Deciphering the transcriptomic characteristic of lactate metabolism and the immune infiltration landscape in abdominal aortic aneurysm

Abstract

Background

Abdominal aortic aneurysm (AAA) is a common degenerative vascular disease characterized by progressive dilation of the abdominal aorta, which poses a life-threatening risk upon rupture. Lactate, a key metabolic byproduct and immunomodulatory molecule, plays a crucial role in regulating immune cell functions in various inflammatory diseases. However, the specific involvement of lactate metabolism in the pathogenesis of AAA remains poorly understood. This study aims to identify lactate metabolism-related gene signatures associated with AAA and to elucidate their potential roles and underlying mechanisms in disease progression.

Methods

Transcriptomic datasets GSE57691, GSE183464, and GSE237230 were obtained from the Gene Expression Omnibus (GEO) database. Lactate metabolism-related genes were retrieved from the Molecular Signatures Database (MSigDB). Weighted Gene Co-expression Network Analysis (WGCNA) and the Limma R package were employed to identify key gene modules associated with AAA and detect differentially expressed genes (DEGs) between AAA and control groups, respectively. Overlapping genes were subjected to functional enrichment analysis and protein–protein interaction (PPI) network construction.

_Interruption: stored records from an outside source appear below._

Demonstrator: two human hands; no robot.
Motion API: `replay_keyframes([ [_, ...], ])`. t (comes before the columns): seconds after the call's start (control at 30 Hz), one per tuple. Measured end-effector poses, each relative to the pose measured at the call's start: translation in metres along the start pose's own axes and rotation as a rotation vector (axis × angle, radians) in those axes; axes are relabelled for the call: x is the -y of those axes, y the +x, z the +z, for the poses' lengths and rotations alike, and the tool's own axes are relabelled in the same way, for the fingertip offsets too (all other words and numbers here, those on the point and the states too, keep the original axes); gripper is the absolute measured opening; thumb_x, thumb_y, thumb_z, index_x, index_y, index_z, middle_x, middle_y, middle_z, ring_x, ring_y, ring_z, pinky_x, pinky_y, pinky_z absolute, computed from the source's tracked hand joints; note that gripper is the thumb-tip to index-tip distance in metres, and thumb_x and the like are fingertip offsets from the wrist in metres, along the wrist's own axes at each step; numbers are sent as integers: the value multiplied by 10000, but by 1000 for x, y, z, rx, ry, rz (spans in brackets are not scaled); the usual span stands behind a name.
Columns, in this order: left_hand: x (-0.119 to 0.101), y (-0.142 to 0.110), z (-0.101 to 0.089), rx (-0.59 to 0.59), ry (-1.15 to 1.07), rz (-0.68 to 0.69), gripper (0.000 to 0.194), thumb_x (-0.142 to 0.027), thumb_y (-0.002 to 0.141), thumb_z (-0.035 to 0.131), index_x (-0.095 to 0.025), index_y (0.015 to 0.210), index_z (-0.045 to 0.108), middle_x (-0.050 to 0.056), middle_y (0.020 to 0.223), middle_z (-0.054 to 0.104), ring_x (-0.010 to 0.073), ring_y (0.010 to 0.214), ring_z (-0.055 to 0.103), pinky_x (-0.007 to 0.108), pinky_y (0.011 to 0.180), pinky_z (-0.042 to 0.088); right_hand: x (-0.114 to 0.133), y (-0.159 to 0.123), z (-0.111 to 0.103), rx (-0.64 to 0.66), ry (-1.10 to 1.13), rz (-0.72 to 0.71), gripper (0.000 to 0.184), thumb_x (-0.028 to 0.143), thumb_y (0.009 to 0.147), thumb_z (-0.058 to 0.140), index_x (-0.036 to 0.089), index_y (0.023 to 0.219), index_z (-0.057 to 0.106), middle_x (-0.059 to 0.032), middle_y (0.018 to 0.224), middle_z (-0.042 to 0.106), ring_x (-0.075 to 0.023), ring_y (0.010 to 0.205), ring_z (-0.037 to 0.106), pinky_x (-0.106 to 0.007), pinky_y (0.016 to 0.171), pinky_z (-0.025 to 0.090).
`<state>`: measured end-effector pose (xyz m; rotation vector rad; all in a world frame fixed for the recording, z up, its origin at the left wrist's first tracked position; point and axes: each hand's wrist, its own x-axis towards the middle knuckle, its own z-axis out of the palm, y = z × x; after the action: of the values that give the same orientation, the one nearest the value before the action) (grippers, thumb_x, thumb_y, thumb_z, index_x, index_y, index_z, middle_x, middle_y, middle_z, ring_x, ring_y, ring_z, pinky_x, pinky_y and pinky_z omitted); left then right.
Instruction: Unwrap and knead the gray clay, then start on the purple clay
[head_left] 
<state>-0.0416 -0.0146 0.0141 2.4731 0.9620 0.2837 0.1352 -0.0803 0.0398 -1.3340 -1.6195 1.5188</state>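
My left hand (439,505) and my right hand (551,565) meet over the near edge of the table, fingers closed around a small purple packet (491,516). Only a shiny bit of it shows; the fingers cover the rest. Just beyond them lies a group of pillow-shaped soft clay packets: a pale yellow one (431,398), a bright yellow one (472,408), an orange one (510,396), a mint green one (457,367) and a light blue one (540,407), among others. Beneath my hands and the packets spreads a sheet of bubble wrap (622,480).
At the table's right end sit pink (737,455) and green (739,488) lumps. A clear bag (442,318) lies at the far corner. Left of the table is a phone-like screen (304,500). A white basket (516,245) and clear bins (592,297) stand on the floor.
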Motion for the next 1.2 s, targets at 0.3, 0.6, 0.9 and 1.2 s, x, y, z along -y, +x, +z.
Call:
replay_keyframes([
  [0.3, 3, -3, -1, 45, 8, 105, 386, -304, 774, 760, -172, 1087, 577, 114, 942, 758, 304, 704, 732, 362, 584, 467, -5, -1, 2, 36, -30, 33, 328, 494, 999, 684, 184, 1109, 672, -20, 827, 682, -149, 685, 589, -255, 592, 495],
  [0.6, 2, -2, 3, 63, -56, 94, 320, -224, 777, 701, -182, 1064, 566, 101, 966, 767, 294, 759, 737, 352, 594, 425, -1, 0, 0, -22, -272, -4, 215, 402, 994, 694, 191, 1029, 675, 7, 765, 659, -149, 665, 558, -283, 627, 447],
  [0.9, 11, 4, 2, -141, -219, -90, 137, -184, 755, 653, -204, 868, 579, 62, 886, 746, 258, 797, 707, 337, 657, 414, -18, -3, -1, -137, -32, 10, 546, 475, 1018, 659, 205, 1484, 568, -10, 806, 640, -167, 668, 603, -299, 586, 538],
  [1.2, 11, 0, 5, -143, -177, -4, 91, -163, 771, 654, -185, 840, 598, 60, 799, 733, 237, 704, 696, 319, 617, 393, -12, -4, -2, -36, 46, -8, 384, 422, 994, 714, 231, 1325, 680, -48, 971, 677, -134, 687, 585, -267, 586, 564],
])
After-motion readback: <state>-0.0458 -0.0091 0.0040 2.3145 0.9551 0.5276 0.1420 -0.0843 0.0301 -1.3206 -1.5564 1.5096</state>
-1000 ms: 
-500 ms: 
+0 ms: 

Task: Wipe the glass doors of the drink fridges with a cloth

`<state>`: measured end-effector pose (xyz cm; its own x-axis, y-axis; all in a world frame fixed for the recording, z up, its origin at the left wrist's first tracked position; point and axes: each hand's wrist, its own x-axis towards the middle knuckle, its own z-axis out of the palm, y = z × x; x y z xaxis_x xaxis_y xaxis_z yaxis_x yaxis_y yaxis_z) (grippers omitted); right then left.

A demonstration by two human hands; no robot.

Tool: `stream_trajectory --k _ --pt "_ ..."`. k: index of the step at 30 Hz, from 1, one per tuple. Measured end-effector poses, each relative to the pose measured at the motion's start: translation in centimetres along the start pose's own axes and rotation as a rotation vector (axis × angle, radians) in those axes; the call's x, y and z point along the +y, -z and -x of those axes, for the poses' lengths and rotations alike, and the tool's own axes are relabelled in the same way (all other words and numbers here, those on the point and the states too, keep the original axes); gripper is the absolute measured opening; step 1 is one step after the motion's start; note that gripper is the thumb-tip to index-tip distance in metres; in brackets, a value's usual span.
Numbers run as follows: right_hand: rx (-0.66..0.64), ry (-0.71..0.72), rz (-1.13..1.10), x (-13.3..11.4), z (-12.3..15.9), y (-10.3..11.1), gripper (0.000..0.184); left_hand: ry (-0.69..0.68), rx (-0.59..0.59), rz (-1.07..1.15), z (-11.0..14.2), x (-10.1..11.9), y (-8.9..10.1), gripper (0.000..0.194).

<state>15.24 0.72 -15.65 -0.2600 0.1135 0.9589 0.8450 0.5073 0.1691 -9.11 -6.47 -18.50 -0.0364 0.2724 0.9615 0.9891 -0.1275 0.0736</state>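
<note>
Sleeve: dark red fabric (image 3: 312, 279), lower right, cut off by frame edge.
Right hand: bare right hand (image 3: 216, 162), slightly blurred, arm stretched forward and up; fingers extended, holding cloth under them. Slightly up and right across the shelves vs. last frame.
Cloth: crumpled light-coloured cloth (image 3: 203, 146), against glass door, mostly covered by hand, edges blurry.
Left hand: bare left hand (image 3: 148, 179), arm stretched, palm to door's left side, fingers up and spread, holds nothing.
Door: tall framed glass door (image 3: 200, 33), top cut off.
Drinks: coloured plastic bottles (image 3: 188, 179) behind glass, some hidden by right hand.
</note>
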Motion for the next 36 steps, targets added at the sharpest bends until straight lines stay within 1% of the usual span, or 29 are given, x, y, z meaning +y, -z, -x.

Three distinct machine learning algorithms were applied to screen for potential diagnostic biomarkers. Upon validation, a nomogram was constructed based on the selected biomarkers. Immune infiltration and single-cell RNA analysis were performed to characterize the immune microenvironment and investigate the association between immune cell subsets and AAA-related biomarkers. Finally, the expression patterns of the identified biomarkers were validated using a murine model of AAA.

Results

A total of 3336 AAA-related module genes, 2651 DEGs between AAA and controls, and 364 lactate metabolism-related genes were identified. Among these, 29 genes were recognized as lactate metabolism-related DEGs associated with AAA. Functional enrichment analysis revealed significant enrichment in pathways related to oxidative phosphorylation and energy metabolism. SLC25A4, HBB, and STAT4 were identified as candidate biomarkers for AAA. Immune infiltration analysis revealed distinct immune profiles between AAA and control groups. Single-cell mRNA analysis demonstrated that SLC25A4 is predominantly expressed in adventitial cells and fibroblasts in AAA, HBB is expressed across multiple immune cell subsets, and STAT4 is mainly expressed in T cells. Gene Set Enrichment Analysis indicated that these biomarkers are involved in biological processes related to T cell activation and T cell differentiation. These findings were further validated in a murine model of AAA.

Conclusions

The identification of lactate metabolism-related biomarkers and the comprehensive characterization of the immune microenvironment in AAA offer novel insights that may contribute to the development of targeted therapeutic strategies for AAA.